Çalışanlar için enflasyonist bir ortamda yaşamak oldukça zorlaşmış durumda. Maaşlar enflasyon karşısında yetersiz kaldığı gibi, vergi yükü de oldukça ağır bir hal almış durumda. Örneğin, Ocak ayında 35 bin TL brüt maaş alan bir çalışanın net maaşı 27 bin 724 TL iken, yıl boyunca ödeyeceği gelir vergisi ise 39 bin 484 lira olmaktadır.
Devrimci İşçi Sendikaları Konfederasyonu Araştırma Merkezi (DİSK-AR), Türkiye’nin vergi yapısının adaletsiz olduğuna dikkat çekmektedir.

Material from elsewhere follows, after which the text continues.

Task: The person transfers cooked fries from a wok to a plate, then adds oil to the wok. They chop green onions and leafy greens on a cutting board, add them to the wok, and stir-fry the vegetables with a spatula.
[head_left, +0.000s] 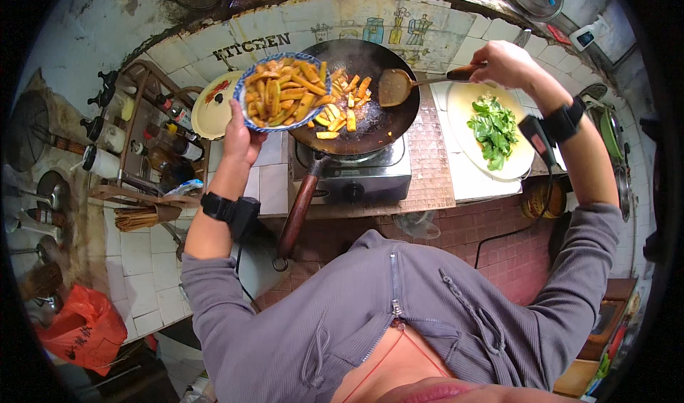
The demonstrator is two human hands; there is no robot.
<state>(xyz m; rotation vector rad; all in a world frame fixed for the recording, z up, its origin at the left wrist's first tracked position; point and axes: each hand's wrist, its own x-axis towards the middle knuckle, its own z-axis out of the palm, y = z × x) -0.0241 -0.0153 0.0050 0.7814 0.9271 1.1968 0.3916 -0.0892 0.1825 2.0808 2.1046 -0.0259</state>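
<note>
My left hand (pixel 244 139) grips the rim of a blue-and-white bowl (pixel 246 116) heaped with cooked yellow-brown vegetable strips (pixel 283 93). The bowl is held over the left side of a dark wok (pixel 393 127), hiding part of it. More strips (pixel 348 111) lie loose in the wok, with some steam above. In my right hand (pixel 504 65), closed around its dark handle, is a spatula (pixel 396 88). Its broad blade, coated with sauce, rests over the wok's right side. The wok sits on a silver gas stove (pixel 370 179), its wooden handle (pixel 299 214) pointing toward me.
To the right, a pale round plate (pixel 464 111) bears chopped green leaves (pixel 493 129). On the left are a cream lid (pixel 206 114), a rack (pixel 132 136) with bottles and jars, and hanging utensils (pixel 51 189). A red plastic bag (pixel 85 328) hangs at lower left.
</note>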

Bir çalışanın brüt maaşı ile yan hakları toplamı olan 35 bin TL üzerinden yapılan hesaplamalara göre, yıl boyunca ödenecek gelir vergisi 39 bin 484 lira olmaktadır. Bu durumda, çalışanın eline geçen net ücreti ocak ayında 27 bin 724 TL iken, eylül ayında 4 bin 632 TL’ye kadar yükselebilmektedir.
Ücretli kesimin maaşlarından yapılan kesintiler sadece gelir vergisi ile de sınırlı değildir. SGK primi, işsizlik sigortası primi ve damga vergisi gibi kesintiler de çalışanların maaşlarından yapılmaktadır. Bu nedenle aylık 35 bin TL brüt maaş alan bir çalışanın yıl boyunca üzerinden yapılan vergi ve kesintilerin toplamı 103 bin 850 TL’yi bulmaktadır.

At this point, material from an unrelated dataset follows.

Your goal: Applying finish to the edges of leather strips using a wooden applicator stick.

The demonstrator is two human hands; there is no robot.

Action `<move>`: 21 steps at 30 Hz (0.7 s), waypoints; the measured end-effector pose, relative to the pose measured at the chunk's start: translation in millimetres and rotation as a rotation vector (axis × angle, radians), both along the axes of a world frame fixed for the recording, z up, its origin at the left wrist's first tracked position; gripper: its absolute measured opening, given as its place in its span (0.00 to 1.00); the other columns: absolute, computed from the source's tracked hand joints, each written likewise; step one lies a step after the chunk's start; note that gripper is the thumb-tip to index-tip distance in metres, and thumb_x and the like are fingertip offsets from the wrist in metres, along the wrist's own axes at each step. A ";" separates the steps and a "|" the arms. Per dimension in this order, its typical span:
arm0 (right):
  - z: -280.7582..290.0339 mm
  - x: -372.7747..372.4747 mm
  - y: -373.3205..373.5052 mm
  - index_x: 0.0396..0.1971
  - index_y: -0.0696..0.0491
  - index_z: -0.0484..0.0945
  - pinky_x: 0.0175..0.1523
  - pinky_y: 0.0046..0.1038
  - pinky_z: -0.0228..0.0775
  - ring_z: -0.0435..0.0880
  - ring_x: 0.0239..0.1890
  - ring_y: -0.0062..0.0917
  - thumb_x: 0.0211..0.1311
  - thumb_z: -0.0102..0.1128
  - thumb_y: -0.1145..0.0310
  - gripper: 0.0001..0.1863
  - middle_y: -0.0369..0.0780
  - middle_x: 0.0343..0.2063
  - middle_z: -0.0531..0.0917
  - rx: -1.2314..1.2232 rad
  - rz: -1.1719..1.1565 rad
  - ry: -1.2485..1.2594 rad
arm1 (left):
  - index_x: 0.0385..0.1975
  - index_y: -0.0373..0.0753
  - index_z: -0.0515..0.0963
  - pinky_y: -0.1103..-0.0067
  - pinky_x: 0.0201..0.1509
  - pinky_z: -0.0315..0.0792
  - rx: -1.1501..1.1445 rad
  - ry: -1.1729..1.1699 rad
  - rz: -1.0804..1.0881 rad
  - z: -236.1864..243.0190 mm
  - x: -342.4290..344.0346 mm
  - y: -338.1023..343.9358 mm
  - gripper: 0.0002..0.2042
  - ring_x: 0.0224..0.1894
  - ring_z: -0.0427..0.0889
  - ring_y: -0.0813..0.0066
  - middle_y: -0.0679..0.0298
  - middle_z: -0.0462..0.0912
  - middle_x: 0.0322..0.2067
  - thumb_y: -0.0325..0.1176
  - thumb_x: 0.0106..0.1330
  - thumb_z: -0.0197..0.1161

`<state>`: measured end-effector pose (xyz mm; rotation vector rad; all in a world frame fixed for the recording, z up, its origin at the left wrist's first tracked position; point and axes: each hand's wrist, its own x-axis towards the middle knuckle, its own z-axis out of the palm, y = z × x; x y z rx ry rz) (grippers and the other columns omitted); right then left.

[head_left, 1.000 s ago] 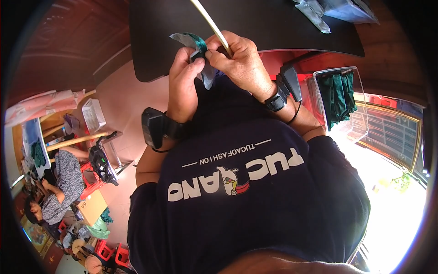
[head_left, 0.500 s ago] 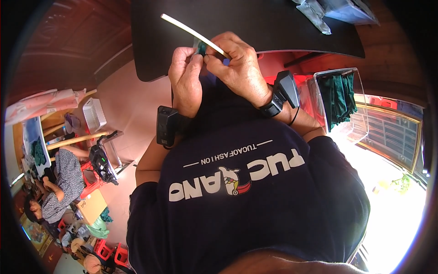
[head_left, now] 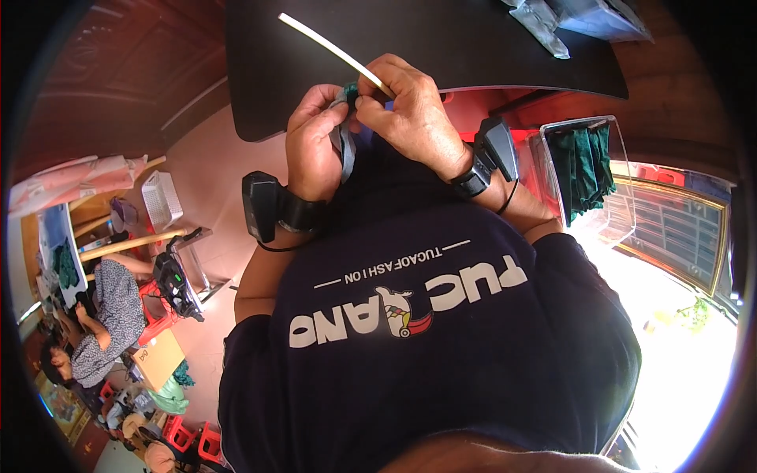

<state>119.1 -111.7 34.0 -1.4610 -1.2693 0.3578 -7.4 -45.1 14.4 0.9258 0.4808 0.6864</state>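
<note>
At the near edge of the black table, my two hands meet around a small piece of dark green fabric [head_left: 351, 92]. My left hand [head_left: 315, 146] pinches the fabric between thumb and fingers, and a greyish strip of it [head_left: 345, 150] hangs down beside the palm. A long, thin white stick [head_left: 323, 43] slants up and left over the table from my right hand [head_left: 412, 114], which is closed around its lower end. The right fingertips also touch the green fabric. What lies under the right fingers is hidden.
The black table [head_left: 284, 79] carries clear plastic packets [head_left: 540, 24] at its far right. A transparent bin [head_left: 623, 181] of folded green cloth [head_left: 582, 169] stands to my right. Far left are a seated person [head_left: 106, 315], a cardboard box [head_left: 162, 359], red stools [head_left: 177, 432] and a white basket [head_left: 162, 197].
My left hand has turned and shifted slightly left and down, and the grey strip now hangs into view below it. The stick and right hand have barely moved.
</note>
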 end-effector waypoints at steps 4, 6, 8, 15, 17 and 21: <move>-0.6 -0.1 0.3 0.19 0.60 0.74 0.28 0.30 0.69 0.76 0.22 0.35 0.40 0.58 0.76 0.04 0.43 0.23 0.75 -0.036 0.004 -0.023 | 0.34 0.31 0.71 0.84 0.39 0.64 -0.118 -0.012 0.029 5.0 -0.7 -4.3 0.06 0.31 0.70 0.78 0.64 0.73 0.28 0.26 0.61 0.49; 0.3 -1.3 -0.9 0.19 0.60 0.74 0.28 0.31 0.69 0.76 0.22 0.35 0.40 0.58 0.76 0.04 0.43 0.23 0.75 -0.036 0.009 -0.022 | 0.34 0.32 0.71 0.84 0.39 0.64 -0.146 -0.027 0.023 1.9 -2.9 -3.9 0.06 0.31 0.70 0.78 0.64 0.73 0.28 0.26 0.61 0.49; 0.6 -1.8 -2.0 0.23 0.60 0.72 0.28 0.24 0.63 0.71 0.22 0.23 0.44 0.57 0.78 0.04 0.38 0.22 0.71 -0.075 0.054 -0.020 | 0.34 0.32 0.71 0.84 0.39 0.64 -0.173 -0.041 0.016 -2.7 -5.5 -3.3 0.06 0.31 0.70 0.79 0.64 0.73 0.28 0.27 0.61 0.49; 3.6 3.0 -5.8 0.23 0.60 0.76 0.29 0.29 0.69 0.78 0.23 0.31 0.48 0.59 0.74 0.04 0.41 0.24 0.75 -0.104 0.092 0.097 | 0.37 0.32 0.71 0.82 0.35 0.64 -0.068 -0.001 -0.058 -6.0 -11.7 0.8 0.09 0.29 0.70 0.77 0.63 0.73 0.28 0.31 0.62 0.49; 9.0 2.1 -7.0 0.27 0.60 0.78 0.31 0.27 0.69 0.78 0.24 0.28 0.57 0.58 0.69 0.08 0.41 0.26 0.76 -0.060 0.173 0.191 | 0.35 0.32 0.71 0.83 0.34 0.64 -0.091 -0.024 -0.054 -7.2 -12.1 3.6 0.08 0.28 0.70 0.77 0.63 0.73 0.28 0.30 0.61 0.50; 9.8 22.6 -14.7 0.31 0.60 0.79 0.34 0.27 0.68 0.79 0.29 0.28 0.64 0.53 0.60 0.17 0.42 0.27 0.78 -0.044 0.144 0.118 | 0.40 0.31 0.72 0.80 0.33 0.64 -0.283 -0.248 -0.075 -5.5 -17.9 15.6 0.13 0.28 0.70 0.72 0.59 0.75 0.31 0.33 0.61 0.51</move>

Öte yandan, Hazine’nin topladığı vergilerin büyük bir kısmı dolaylı vergilerden gelmektedir. Bu durum, işçi kesiminin daha fazla vergi ödemesine neden olmaktadır. 2014-2023 döneminde ücretlilerden alınan gelir vergisi tevkifatının bütçe gelirlerinin yüzde 16’sını oluşturduğu görülmektedir. Aynı dönemde Kurumlar Vergisi’nin payı ise yüzde 15.6 olarak kaydedilmiştir. Mülkiyet ve servetten alınan vergilerin bütçedeki payı ise yüzde 2.7’de kalmaktadır.

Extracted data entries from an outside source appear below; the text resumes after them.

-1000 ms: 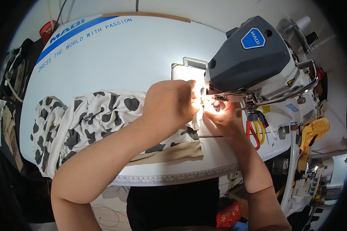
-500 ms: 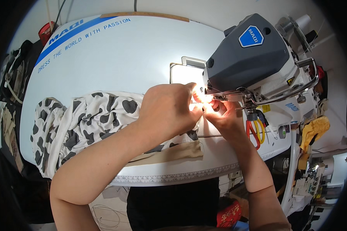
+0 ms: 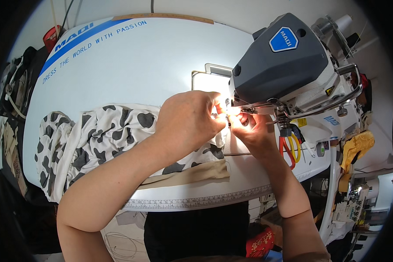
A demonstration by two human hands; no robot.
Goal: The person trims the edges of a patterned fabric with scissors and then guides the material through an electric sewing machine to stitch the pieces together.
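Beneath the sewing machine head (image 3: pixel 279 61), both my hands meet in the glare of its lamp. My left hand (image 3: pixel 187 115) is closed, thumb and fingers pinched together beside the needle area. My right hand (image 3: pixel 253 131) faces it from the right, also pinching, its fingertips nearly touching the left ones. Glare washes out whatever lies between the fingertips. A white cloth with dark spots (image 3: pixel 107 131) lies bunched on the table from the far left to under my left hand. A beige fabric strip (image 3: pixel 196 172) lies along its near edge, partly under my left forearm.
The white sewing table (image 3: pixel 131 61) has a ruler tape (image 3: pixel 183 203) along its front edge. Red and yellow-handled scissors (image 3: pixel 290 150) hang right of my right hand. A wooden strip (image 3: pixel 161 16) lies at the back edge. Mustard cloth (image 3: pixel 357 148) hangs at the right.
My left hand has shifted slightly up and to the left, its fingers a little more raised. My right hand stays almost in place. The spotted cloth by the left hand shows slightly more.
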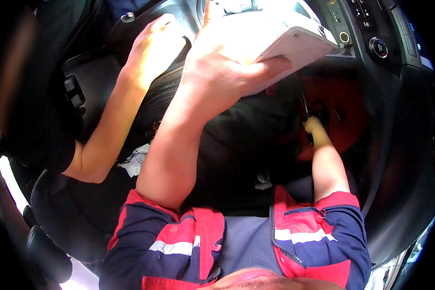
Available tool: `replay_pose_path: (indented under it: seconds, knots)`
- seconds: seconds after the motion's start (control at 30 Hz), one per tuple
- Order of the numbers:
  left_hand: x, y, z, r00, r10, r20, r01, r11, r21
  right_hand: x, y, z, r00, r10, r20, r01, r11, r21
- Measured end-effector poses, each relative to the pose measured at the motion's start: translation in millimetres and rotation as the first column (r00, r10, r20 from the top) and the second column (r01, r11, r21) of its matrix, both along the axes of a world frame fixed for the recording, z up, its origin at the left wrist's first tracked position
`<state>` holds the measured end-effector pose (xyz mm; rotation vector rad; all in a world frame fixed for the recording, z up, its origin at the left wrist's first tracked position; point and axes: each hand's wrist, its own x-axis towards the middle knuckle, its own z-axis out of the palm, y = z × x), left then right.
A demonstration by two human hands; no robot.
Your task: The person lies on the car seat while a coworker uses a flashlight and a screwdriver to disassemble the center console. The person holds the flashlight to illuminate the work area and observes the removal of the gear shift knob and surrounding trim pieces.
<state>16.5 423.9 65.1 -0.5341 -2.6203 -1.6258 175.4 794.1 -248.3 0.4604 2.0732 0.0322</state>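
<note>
My left hand (pixel 217 70) grips a white, slab-like object (pixel 299 46), its thumb lying along the near edge. Glare washes out much of that object, so its kind is unclear. Low on the right, my right hand (pixel 314 126) reaches down into the dark space over a red bag or cloth (pixel 348 113). Its fingers are curled in by a thin, light rod or cord (pixel 304 99) and some dark items. What they hold, if anything, is hidden by shadow. Another person's hand (pixel 159 46) is at the left, next to my left hand and apart from the white object.
This is a car interior. A dashboard panel with a round button (pixel 378 47) rises at the upper right. A dark seat with a belt buckle (pixel 74 91) lies at the left. Crumpled white paper (pixel 136 160) sits beside my left forearm. The other person's forearm (pixel 113 121) crosses the left side.
</note>
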Motion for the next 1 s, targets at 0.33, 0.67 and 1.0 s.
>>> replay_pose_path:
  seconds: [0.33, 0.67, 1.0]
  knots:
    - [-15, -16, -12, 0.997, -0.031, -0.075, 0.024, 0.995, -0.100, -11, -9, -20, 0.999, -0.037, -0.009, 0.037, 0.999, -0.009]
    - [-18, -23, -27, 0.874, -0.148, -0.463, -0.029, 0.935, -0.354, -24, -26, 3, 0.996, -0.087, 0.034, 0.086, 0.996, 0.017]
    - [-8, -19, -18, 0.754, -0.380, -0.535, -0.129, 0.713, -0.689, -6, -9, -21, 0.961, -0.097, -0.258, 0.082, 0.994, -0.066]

Sonuç olarak, Türkiye’de çalışanlar yüksek vergi yükü altında kalarak, maaşlarının önemli bir kısmını devlete ödemektedir. Bu durum, adaletsiz vergi sisteminden kaynaklanmakta olup, çalışanların alım gücünü olumsuz etkilemektedir. Adaletli bir gelir dağılımı ve vergi sistemi için reformların gerekliliği konusunda yapılan vurgular, toplumun geniş kesimleri tarafından dikkate alınmalıdır.